Richard Branson’s Virgin Care has so far secured about £1bn of NHS business and is present in 18 separate parts of the country. This includes £650 million for the entire provider arm of NHS Surrey, a five-year contract to run seven community hospitals, community nursing services, community dentistry, health visiting, prison health services and specialist services for physiotherapy, diabetes and renal care. The 30 March NHS Surrey risk register shows there is a struggle to retain staff due to the deal, and that there are extra costs of software licences and the renegotiation of leases due to private company involvement. The Surrey situation has also revealed that Virgin Care is not obliged to comply with the Freedom of Information Act, that NHS whistle-blower protection legislation does not apply to NHS staff transferred to Virgin Care, and that unlike NHS trust boards, Virgin Care Surrey is not required to hold meetings in public.

Virgin, which took over Assura Medical, now has a partnership with 350 GP practices or medical centres throughout Britain, allowing it to bid for contracts everywhere. It has hundreds of doctors on CCG boards that decide who gets NHS contracts. Recently Virgin took NHS York to court for beating them in a bid to run NHS services. Virgin accused NHS York of predatory pricing for charging too little, and of foregoing profit – their case was thrown out this time, but it shows the lengths to which they will go to secure business.

It has been revealed that the NHS constitution which lists the rights of patients and the responsibilities of the health service towards patients and staff will be reviewed, and Virgin Care’s commercial director will be involved in the process.

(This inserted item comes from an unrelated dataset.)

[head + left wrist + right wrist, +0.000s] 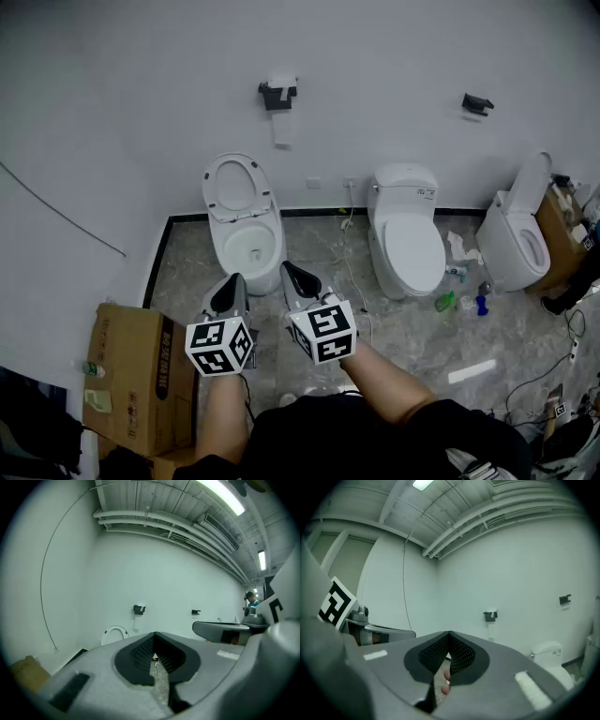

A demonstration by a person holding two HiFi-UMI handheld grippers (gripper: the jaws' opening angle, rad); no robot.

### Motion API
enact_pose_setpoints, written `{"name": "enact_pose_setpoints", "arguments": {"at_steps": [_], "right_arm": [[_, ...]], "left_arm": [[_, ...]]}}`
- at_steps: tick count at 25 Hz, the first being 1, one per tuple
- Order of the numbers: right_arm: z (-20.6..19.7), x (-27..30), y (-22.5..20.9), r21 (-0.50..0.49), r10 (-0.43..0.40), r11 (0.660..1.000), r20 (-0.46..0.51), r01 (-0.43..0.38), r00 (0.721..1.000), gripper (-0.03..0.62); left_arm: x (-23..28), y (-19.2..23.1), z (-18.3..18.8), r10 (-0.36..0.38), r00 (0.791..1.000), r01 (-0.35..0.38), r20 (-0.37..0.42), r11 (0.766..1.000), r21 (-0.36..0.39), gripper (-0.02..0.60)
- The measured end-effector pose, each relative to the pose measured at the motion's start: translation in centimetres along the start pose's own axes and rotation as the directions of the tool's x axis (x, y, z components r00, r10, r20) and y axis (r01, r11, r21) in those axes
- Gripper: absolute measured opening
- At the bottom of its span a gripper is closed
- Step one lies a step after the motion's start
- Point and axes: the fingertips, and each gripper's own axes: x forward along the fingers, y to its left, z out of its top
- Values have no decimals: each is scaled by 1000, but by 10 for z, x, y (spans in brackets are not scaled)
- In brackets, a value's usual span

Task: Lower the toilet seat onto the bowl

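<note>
Toilet seat [234, 185] raised upright, at 12 o'clock, well ahead. Left gripper [232, 286] and right gripper [296, 278] pressed closed, holding nothing.

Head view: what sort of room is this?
Likely a mock-up washroom: the left toilet, middle toilet and right toilet stand unscreened along one wall, with a paper holder above and a cardboard box.

The toilet seat [232, 185] is standing upright against the wall, above the open bowl [223, 248] at the floor's far left edge. The left gripper [234, 281] and right gripper [291, 272] are hovering side by side just before the bowl, touching nothing. A cardboard box [131, 370] is sitting at the near left corner.
</note>
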Motion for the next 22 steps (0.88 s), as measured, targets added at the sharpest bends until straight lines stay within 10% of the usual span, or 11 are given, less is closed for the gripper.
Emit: {"name": "enact_pose_setpoints", "arguments": {"at_steps": [22], "right_arm": [[-22, -36, -54, 61, 53, 997, -28, -51, 998, 8]], "left_arm": [[22, -58, -30, 27, 998, -28, -48, 1000, -12, 9]]}}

Politicians lie about transparency and accountability: commercial confidentiality is now used in England as a cover for the absence of public consultation regarding the thousands of commercial contracts for the provision of health care, the merging and closing of services, and the loss of jobs. Now Lansley is planning to switch funding from poorer to richer parts of the country by changing the way health funding is allocated, arguing that where people live longer they need more money. This will further compromise equity of health provision as poorer working class areas where life expectancy is already 15 years less, face £3,000 cuts in health spending per person over five years, and already wealthier areas will get £1,750 more. A two-tier service is inevitable with privatisation.